**** Information shown ****
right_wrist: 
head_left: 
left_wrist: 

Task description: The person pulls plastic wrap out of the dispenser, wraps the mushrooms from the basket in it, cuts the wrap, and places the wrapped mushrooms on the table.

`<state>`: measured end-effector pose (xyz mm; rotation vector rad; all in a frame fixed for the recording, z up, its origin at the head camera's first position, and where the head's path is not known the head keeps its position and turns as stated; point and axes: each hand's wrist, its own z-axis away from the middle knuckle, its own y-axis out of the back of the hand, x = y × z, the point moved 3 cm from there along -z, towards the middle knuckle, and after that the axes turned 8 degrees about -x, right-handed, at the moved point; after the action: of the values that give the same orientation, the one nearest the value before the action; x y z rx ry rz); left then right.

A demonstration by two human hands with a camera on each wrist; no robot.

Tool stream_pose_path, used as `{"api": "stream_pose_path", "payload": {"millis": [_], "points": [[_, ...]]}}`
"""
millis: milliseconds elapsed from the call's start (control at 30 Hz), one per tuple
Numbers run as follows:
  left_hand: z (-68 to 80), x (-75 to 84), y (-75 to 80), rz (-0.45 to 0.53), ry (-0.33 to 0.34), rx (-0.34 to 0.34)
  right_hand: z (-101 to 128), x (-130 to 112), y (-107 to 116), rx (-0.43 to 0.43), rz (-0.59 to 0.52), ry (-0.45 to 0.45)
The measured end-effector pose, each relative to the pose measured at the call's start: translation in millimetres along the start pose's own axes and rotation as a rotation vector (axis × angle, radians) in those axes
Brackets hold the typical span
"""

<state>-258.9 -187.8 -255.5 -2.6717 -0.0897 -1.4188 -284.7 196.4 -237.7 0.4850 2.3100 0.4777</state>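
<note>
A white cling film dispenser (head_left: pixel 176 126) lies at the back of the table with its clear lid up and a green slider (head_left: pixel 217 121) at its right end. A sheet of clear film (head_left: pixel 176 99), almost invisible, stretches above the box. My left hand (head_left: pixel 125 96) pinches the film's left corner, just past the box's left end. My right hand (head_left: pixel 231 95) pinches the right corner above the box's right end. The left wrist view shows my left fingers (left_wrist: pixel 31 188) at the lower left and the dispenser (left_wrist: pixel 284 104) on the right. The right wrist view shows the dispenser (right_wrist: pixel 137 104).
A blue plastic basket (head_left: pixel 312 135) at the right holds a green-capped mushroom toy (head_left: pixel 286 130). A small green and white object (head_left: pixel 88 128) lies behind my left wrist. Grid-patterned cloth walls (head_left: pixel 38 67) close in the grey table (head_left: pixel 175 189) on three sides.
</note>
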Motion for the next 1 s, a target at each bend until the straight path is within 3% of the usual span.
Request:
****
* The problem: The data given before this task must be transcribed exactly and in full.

* Exercise response:
right_wrist: 
head_left: 
left_wrist: 

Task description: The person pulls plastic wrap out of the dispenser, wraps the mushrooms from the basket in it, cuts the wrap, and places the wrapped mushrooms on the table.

`<state>`: measured end-effector pose (xyz mm; rotation vector rad; all in a frame fixed for the recording, z up, its origin at the head camera's first position, and where the head's path is not known the head keeps its position and turns as stated; point and axes: each hand's wrist, its own z-axis away from the middle knuckle, its own y-axis out of the back of the hand, x = y × z, the point moved 3 cm from there along -z, towards the middle knuckle, and after that the axes turned 8 degrees about -x, right-handed, at the moved point; after the action: of the values that give the same orientation, the one nearest the value before the action; x y z rx ry rz); left then right.

A demonstration by two human hands with a camera on each wrist; no robot.

Tool stream_pose_path, used as `{"api": "stream_pose_path", "payload": {"millis": [_], "points": [[_, ...]]}}`
"""
millis: milliseconds elapsed from the call's start (control at 30 Hz), one per tuple
Numbers run as follows:
  left_hand: z (-68 to 80), x (-75 to 84), y (-75 to 80), rz (-0.45 to 0.53), ry (-0.33 to 0.34), rx (-0.34 to 0.34)
  right_hand: z (-101 to 128), x (-130 to 112), y (-107 to 116), rx (-0.43 to 0.43), rz (-0.59 to 0.52), ry (-0.45 to 0.45)
The measured end-effector pose, each relative to the pose measured at the call's start: translation in millimetres along the start pose's own axes and rotation as a rotation vector (axis × angle, radians) in those axes
Brackets hold the typical span
"""

<state>-258.9 -187.8 -255.5 -2.6717 -0.0897 -1.4188 -284.7 196.4 -237.7 0.4850 2.3100 0.4777</state>
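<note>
A white cling film dispenser (head_left: pixel 176 126) lies at the back of the table with its clear lid up and a green slider (head_left: pixel 217 121) at its right end. A sheet of clear film (head_left: pixel 176 99), almost invisible, stretches above the box. My left hand (head_left: pixel 125 96) pinches the film's left corner, just past the box's left end. My right hand (head_left: pixel 231 95) pinches the right corner above the box's right end. The left wrist view shows my left fingers (left_wrist: pixel 31 188) at the lower left and the dispenser (left_wrist: pixel 284 104) on the right. The right wrist view shows the dispenser (right_wrist: pixel 137 104).
A blue plastic basket (head_left: pixel 312 135) at the right holds a green-capped mushroom toy (head_left: pixel 286 130). A small green and white object (head_left: pixel 88 128) lies behind my left wrist. Grid-patterned cloth walls (head_left: pixel 38 67) close in the grey table (head_left: pixel 175 189) on three sides.
</note>
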Motion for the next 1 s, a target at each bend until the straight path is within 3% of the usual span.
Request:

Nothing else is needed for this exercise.